И вот сегодня почувствовало моё сердце неладное. Что-то с моей девочкой. А, может, напридумывала себе? Может, это кавказец на меня повлиял? Я, признаться, боюсь их, кавказцев этих. Может быть, и хорошие они люди, а я вот боюсь. Словно когда-нибудь пересекутся наши дорожки не на рынке, а где-то там, где страшно, где ломаются ноги и разрываются сердца от ужаса и отчаяния. Господи! Пусть мне будет плохо, только храни мою девочку!
Побегу в интернат, а по дороге в церковь. Свечку поставлю. Ведь у моей Наденьки теперь есть свой ангел-хранитель. Ах, как она улыбается во сне.
6
Вчера архиепископ Агафангел рукоположил меня во иеромонаха.

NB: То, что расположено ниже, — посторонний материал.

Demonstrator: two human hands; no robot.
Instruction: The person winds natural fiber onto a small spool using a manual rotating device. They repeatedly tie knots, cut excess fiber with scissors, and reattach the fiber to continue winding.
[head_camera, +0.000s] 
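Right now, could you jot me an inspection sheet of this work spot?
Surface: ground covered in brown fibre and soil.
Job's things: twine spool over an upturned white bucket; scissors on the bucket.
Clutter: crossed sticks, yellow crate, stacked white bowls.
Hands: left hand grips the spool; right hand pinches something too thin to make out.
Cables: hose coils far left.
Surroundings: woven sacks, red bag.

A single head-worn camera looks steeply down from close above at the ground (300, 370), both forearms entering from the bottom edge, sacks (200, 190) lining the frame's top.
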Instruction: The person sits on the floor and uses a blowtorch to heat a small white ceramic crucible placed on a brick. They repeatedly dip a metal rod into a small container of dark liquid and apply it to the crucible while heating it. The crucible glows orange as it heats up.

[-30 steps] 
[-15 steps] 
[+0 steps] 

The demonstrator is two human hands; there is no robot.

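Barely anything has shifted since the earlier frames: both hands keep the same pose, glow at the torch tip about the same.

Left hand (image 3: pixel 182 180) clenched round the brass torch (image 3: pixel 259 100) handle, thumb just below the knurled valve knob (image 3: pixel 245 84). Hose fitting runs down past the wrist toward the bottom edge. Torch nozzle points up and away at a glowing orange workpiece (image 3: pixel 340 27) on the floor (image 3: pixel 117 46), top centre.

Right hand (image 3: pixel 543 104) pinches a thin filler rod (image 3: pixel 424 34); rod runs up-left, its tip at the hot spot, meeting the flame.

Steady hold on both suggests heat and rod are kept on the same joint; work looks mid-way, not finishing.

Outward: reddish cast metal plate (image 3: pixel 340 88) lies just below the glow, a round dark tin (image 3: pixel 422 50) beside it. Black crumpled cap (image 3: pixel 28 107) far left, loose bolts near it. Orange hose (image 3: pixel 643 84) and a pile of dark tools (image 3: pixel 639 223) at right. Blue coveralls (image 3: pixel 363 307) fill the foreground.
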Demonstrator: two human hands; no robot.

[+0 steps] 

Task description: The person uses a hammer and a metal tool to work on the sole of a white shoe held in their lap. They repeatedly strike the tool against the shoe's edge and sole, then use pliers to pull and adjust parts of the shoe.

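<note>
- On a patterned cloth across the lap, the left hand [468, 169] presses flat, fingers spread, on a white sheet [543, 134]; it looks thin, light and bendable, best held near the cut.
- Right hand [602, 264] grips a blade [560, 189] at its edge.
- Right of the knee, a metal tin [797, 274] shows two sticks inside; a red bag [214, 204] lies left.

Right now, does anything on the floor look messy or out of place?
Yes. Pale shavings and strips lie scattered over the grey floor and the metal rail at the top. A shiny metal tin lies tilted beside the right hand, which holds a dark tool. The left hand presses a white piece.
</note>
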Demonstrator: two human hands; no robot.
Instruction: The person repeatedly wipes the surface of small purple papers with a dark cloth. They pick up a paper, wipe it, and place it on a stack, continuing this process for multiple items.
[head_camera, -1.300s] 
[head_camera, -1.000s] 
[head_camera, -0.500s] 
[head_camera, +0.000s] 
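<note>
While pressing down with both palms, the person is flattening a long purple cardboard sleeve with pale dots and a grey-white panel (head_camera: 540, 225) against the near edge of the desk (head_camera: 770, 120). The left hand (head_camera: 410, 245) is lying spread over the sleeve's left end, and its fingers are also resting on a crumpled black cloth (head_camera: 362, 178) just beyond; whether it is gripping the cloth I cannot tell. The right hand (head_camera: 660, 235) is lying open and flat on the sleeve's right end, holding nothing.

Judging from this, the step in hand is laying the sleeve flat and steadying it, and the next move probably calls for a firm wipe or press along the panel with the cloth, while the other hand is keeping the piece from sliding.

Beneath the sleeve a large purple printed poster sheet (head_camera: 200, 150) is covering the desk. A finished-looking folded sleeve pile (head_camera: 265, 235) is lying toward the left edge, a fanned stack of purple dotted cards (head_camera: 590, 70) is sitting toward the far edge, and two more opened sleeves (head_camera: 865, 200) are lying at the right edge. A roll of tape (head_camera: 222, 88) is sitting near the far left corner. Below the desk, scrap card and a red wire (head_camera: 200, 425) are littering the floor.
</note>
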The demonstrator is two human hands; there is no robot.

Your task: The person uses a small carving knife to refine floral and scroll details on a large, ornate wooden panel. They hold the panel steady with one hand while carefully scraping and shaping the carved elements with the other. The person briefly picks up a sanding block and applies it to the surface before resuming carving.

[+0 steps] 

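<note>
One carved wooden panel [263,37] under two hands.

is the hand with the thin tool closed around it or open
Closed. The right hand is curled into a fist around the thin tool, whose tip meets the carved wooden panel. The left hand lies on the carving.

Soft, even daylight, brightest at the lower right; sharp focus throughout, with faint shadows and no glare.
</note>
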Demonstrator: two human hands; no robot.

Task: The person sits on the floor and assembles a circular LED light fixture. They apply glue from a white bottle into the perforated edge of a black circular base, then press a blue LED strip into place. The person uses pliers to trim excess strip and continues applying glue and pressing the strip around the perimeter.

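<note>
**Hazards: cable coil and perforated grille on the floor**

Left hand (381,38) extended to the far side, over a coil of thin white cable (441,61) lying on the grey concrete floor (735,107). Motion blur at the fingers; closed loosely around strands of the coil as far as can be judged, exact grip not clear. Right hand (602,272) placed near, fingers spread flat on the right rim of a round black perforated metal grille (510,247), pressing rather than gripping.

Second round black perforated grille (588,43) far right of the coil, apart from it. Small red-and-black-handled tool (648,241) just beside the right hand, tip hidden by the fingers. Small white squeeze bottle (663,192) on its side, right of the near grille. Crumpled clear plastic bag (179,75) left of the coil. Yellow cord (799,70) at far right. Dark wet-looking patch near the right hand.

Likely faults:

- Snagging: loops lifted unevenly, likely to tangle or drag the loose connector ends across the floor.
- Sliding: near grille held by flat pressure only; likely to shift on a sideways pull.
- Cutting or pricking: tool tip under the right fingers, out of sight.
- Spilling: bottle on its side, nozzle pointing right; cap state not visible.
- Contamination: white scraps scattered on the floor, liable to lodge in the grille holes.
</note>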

Говорят, где-то у нас в Сибири есть безымянная могила шестидесяти восьми пастырей, замученных большевиками. За веру. Помните, как восхищались мы раньше двадцатью восьмью Бакинскими комиссарами? Как воспевал их Есенин, как скорбели мы по убиенным? В пески, что, как плавленый воск, свезли их за Красноводск. И кто саблей, кто пулей в бок, всех свалили на красный песок. Кажется, так. Они были комиссары или работали в комиссариате. Погибли за веру. Веру в светлое будущее. Честь им и поклон! А могила шестидесяти православных священников занесена снегами в таёжной глуши. И никто не вспомнит ни имён их, ни подвига. Подвига за веру. В Истину. В Бога. Расстреливали их так: по одному подводили к краю глубокой ямы и задавали единственный вопрос: «Веруешь ли?». Достаточно было только раз сказать: «Нет» или просто головой мотнуть, словно муху назойливую отгоняешь. И можно было остаться в живых. Комиссар, такой же, как убиенные в Баку, пощадил бы. Обязательно пощадил бы, и была бы та пощада символом поругания глупой веры отсталых черноризцев в заоблачного бога. И можно было жить, вымаливая у Господа прощение, за эту секундную, мгновенную слабость мнимого отречения. Но вновь и вновь к краю ямы подходили некогда рукоположенные иереи и отвечали одинаково: «Верую!». Под дулами винтовок, на краю могилы, пред косой беспощадной смерти. «Верую!» И тут же смерть махала своей косой, а на место казнённого становился новый батюшка. Шестьдесят восемь. Безымянных. Раба Божия.
Достоин ли я называться священником?
Вчера архиепископ Агафангел рукоположил меня во иеромонаха. Где моя яма? Верую, Господи!